Kreisler first passed by the Diner in 2008. Because the Diner’s front entrance has a step that is seven or eight inches high, Kreisler determined he could not enter the premises. He has never attempted to enter the Diner, but passes by it three to four times a week. He claims that he would attempt to enter were there some indication that the Diner is actually accessible, i.e. a sign stating that a ramp is available. Kreisler frequents other restaurants in his neighborhood.

Prior to this litigation, the Diner possessed a small, portable, wooden ramp. Patrons in wheelchairs usually were pulled up the ramp. Approximately three or four individuals in wheelchairs eat at the Diner each week.

After this litigation began, J.J.N.K. Corp. purchased the Diner an aluminum ramp that was worth between $300-$500 and contained anti-skid materials but did not have hand rails. Defendants also installed a buzzer and sign at the Diner’s entrance. The sign, apparently comprised [187]*187of a sheet of white paper with the words “Please Ring Bell for Assistance,” is removed twice-weekly for cleaning and sometimes remains down for longer periods of time.

The sidewalk outside the Diner’s entrance could accommodate a permanent ramp that complies with ADA standards.

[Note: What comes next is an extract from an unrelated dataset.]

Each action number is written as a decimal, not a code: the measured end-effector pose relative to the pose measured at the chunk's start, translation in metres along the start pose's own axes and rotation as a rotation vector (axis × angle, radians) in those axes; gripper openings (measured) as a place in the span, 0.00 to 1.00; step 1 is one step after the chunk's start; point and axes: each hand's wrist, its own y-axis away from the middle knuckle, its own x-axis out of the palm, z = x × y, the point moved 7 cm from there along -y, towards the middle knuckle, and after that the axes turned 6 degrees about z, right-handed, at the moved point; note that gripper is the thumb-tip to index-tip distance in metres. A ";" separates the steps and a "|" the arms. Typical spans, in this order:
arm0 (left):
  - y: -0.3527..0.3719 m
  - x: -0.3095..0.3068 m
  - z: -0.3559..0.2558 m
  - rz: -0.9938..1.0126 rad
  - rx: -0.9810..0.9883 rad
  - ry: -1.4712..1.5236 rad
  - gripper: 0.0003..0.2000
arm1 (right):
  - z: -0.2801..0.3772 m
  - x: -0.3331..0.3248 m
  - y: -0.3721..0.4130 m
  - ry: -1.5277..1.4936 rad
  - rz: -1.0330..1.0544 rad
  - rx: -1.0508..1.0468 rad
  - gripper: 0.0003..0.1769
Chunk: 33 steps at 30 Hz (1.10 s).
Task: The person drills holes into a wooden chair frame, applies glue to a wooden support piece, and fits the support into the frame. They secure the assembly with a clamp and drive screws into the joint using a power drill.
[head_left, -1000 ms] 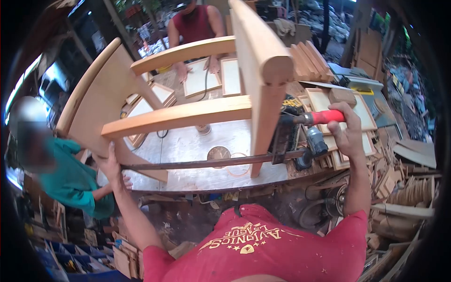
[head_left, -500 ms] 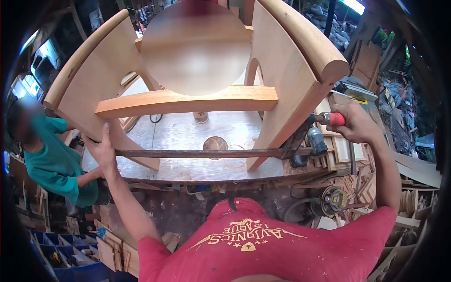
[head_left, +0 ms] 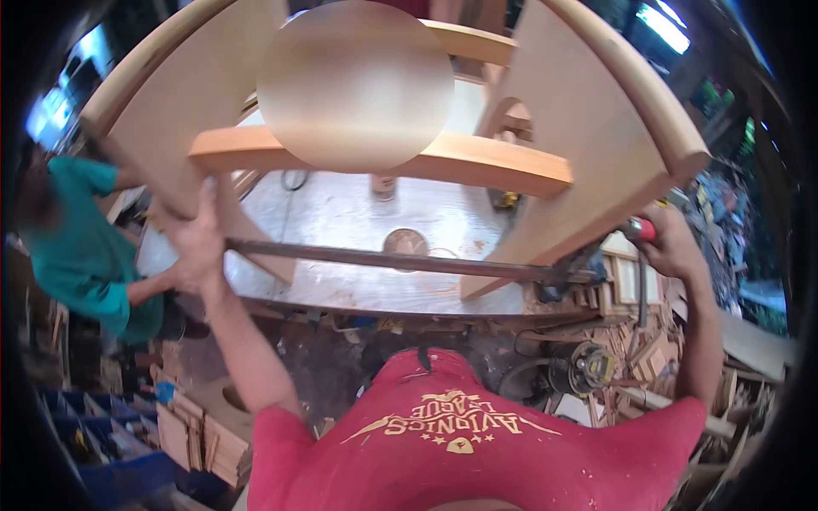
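Observation:
A pale wooden chair-like frame stands on the bench, with a right side panel [head_left: 588,128] and a left side panel [head_left: 183,111] joined by a curved crosspiece [head_left: 494,162]. Across its near side runs a long metal bar clamp [head_left: 375,258]. My left hand [head_left: 200,243] is closed around the clamp's left end, against the left panel; its fingers are partly hidden. On the right, my right hand [head_left: 671,243] grips the clamp's red handle [head_left: 641,228], just outside the right panel. A blurred disc covers the middle of the frame.
A metal-topped bench [head_left: 332,213] carries a can [head_left: 383,186] and a round disc [head_left: 405,243]. At left, a person in a teal shirt [head_left: 85,247] stands close by. A machine [head_left: 584,366] and wood scraps lie low right; a blue divided bin [head_left: 111,434] sits low left.
The wooden frame now appears larger and its right side farther right, as the view shifted. Both hands keep their hold on the clamp, whose right end sits lower relative to its left.

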 end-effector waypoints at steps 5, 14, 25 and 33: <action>0.003 -0.003 -0.019 -0.029 0.073 -0.043 0.31 | 0.014 0.005 0.008 -0.102 -0.304 -0.070 0.18; 0.003 -0.003 -0.017 -0.017 0.080 -0.046 0.32 | -0.004 0.022 0.016 0.036 -0.670 -0.043 0.20; 0.003 -0.001 -0.018 -0.024 0.071 -0.018 0.33 | 0.011 0.013 0.013 0.102 -0.525 -0.107 0.21; 0.006 -0.002 -0.017 -0.028 0.101 -0.029 0.32 | -0.003 0.019 0.013 0.068 -0.559 -0.060 0.26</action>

According to Kreisler’s expert, an ADA-compliant ramp would cost between $3,000-$10,000. Appellants’ expert priced the ramp at $12,000.

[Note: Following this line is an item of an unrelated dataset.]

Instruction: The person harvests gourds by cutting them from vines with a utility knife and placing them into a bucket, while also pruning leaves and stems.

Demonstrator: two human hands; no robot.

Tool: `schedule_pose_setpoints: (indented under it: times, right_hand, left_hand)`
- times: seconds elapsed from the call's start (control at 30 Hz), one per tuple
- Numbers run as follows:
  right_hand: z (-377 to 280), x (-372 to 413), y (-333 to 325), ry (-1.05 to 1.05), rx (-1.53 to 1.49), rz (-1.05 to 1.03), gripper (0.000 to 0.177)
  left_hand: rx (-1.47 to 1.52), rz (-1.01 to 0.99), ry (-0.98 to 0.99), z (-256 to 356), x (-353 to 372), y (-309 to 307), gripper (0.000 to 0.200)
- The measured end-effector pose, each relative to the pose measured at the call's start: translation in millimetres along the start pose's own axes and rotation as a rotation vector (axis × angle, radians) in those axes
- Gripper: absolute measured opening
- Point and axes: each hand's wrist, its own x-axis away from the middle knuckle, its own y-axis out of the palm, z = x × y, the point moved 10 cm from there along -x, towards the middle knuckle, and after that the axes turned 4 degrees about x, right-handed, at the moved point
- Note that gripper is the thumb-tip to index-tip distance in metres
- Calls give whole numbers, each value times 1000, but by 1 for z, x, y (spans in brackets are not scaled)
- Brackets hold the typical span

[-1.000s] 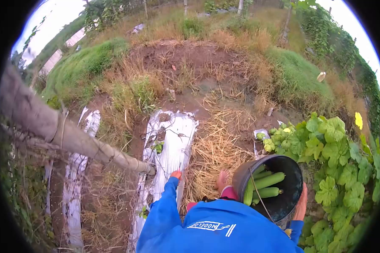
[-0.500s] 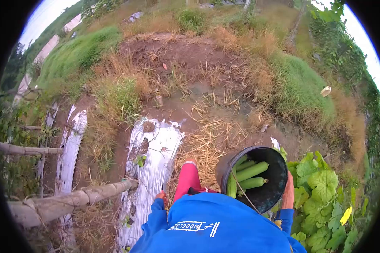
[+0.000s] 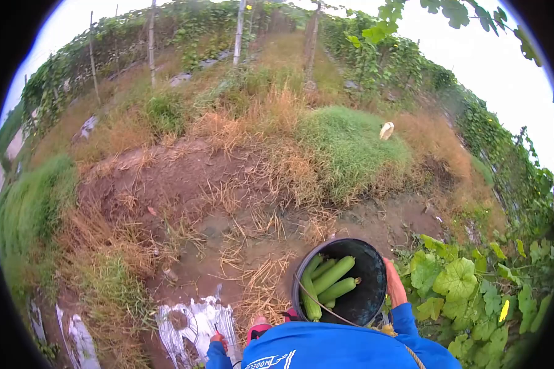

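Right hand (image 3: 395, 284) is gripping the rim of the black bucket (image 3: 369, 290), which sits right in front of the blue jacket (image 3: 332, 352) with green gourds (image 3: 332, 275) piled inside. Left hand (image 3: 218, 339) hangs low over the silver sheet (image 3: 191, 323). Honestly can't tell if it's clenched.

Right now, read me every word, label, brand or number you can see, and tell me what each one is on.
"MOODEL": white print on the blue jacket, seen upside down. The picture's bottom edge cuts it off, so the last letters are uncertain.
Nothing else can be read: the black bucket, the green gourds in it and the pale object on the grass show no legible marks.
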Motion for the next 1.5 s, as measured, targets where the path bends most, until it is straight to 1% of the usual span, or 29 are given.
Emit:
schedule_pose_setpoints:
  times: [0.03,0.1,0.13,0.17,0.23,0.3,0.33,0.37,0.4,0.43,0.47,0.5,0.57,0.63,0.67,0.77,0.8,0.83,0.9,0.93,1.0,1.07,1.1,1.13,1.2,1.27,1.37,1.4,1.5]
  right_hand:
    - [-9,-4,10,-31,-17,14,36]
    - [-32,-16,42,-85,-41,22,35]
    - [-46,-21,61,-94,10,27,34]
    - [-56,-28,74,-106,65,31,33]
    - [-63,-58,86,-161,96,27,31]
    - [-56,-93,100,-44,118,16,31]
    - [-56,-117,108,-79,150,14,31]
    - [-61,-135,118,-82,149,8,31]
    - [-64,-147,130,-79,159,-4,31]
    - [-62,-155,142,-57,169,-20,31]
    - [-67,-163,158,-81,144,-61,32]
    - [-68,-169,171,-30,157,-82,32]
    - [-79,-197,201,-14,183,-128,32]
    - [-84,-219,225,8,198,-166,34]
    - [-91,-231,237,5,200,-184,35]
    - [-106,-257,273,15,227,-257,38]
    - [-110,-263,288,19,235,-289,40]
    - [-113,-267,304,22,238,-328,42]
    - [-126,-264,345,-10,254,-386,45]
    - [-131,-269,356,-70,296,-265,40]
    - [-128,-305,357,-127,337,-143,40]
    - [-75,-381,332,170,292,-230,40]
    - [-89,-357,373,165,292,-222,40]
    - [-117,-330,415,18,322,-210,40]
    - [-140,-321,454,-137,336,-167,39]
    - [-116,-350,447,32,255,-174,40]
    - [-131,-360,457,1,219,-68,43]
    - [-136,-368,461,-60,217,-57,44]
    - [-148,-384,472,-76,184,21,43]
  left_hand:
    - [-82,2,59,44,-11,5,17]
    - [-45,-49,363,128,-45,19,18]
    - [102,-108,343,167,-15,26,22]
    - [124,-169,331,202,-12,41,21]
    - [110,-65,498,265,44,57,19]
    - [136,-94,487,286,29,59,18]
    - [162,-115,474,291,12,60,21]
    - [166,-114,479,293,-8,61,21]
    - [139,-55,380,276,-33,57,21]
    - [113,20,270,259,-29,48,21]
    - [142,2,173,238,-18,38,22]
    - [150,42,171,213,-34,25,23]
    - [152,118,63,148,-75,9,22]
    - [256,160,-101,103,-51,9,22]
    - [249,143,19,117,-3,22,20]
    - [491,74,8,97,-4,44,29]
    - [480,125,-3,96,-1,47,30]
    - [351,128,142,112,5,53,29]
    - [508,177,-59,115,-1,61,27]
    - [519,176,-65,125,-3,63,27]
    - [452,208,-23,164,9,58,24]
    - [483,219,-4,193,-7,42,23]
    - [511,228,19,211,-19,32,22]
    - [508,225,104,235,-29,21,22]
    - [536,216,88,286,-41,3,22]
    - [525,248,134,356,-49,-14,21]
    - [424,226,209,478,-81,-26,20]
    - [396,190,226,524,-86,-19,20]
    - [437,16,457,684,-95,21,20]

Inside the entrance is a vestibule in which a person must turn left before proceeding through another door. The vestibule is too small to comply with the ADA. Rebuilding the vestibule would require removing one booth necessitating a one-time construction cost of $5,000-$10,000 and the loss of four seats and annual sales of at least $24,000. The men’s restroom is small, and patrons in wheelchairs are often unable to use it. There is only a grab bar alongside the toilet.

On October 10, 2010, Kreisler initiated this suit. His complaint cited the wheelchair-inaccessible entrance, the vestibule, and other interior barriers that make the Diner wheelchair-inaccessible. Kreisler sought injunctive relief to remove the Diner’s alleged barriers, compensatory damages, and attorneys’ fees.

DisCussion2

Appellants raise several claims on appeal. The parties focus much of their attention on whether Kreisler had standing to challenge the wheelchair-inaccessible entrance and the ADA violations inside the Diner related to his disability, even though he never attempted to enter the Diner and never personally encountered the interior violations.3

To satisfy constitutional standing requirements, a plaintiff must prove: (1) injury in fact, which must be (a) concrete and particularized, and (b) actual or imminent; (2) a causal connection between the injury and the defendant?s conduct; and (3) that the injury is likely to be redressed by a favorable decision. See Field Day, LLC v. County of Suffolk, 463 F.3d 167, 175 (2d Cir.2006) (citing Lujan v. Defenders of Wildlife, 504 U.S. 555, 560-61, 112 S.Ct. 2130, 119 L.Ed.2d 351 (1992)). Plaintiffs seeking injunctive relief must also prove that the identified injury in fact presents a “real and immediate threat of repeated injury.” Shain v. Ellison, 356 F.3d 211, 215 (2d Cir.2004).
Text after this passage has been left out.